WORK ITEM> Please copy every line with the string "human" from the entries below.

MATERIALS PROVIDED>

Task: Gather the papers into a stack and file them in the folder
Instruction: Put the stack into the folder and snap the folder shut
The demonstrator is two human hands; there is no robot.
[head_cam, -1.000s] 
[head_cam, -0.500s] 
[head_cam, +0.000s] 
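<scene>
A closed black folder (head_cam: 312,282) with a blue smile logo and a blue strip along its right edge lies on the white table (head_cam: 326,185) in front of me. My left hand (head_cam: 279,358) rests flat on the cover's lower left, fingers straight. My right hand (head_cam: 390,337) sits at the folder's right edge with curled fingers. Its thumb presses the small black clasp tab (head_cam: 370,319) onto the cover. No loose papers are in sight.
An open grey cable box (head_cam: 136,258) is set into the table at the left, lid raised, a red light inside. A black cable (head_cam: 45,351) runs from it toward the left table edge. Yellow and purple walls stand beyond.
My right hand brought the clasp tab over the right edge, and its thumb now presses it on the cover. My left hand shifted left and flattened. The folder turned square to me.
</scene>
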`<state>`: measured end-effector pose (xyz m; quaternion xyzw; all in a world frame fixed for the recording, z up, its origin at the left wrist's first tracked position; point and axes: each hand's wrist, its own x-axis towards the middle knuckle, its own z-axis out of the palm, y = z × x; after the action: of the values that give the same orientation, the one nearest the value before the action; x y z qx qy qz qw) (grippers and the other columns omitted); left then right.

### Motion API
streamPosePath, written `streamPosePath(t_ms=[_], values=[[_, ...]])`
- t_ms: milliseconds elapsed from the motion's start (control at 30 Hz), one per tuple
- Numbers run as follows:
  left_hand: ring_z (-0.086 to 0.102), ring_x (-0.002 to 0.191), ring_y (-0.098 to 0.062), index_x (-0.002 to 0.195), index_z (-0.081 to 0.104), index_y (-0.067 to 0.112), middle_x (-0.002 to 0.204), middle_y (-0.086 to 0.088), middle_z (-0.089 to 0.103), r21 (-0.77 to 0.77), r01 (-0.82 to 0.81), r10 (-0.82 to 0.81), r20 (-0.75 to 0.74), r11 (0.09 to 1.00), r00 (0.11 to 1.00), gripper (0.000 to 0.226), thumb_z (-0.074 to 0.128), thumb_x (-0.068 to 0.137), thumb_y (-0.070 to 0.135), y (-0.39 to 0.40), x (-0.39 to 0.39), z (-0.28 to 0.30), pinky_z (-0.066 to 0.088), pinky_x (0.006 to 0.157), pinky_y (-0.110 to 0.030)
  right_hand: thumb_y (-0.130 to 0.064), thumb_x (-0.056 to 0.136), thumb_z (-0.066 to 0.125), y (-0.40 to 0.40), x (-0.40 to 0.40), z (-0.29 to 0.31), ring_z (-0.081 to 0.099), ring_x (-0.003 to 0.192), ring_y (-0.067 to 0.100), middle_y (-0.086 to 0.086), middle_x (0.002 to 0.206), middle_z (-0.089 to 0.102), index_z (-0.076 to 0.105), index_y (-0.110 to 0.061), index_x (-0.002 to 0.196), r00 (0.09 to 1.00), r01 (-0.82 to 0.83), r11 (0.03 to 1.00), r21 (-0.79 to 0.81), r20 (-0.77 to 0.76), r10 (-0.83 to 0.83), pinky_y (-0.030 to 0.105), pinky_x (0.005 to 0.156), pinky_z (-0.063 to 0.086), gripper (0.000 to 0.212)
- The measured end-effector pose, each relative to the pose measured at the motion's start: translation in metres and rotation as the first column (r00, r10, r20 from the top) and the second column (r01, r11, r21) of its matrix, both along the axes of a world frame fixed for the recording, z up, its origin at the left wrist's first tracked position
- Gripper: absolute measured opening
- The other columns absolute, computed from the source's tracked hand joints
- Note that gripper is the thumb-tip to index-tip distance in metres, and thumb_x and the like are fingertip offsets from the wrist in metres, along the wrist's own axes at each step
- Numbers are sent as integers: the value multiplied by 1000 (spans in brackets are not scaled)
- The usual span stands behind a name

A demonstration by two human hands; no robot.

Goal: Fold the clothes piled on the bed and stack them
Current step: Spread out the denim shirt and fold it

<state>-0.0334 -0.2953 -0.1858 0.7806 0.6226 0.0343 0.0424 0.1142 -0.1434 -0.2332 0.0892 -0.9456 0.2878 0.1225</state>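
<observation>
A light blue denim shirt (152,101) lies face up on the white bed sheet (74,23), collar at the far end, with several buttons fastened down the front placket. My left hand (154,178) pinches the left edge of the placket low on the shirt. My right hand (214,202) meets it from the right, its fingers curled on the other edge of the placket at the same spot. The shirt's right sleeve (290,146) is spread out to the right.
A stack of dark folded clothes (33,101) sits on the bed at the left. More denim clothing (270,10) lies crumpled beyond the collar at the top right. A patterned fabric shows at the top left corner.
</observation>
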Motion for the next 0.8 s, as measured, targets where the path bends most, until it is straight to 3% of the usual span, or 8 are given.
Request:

WRITTEN REPLY>
The demonstrator is two human hands; there is no robot.
A demonstration by two human hands; no robot.

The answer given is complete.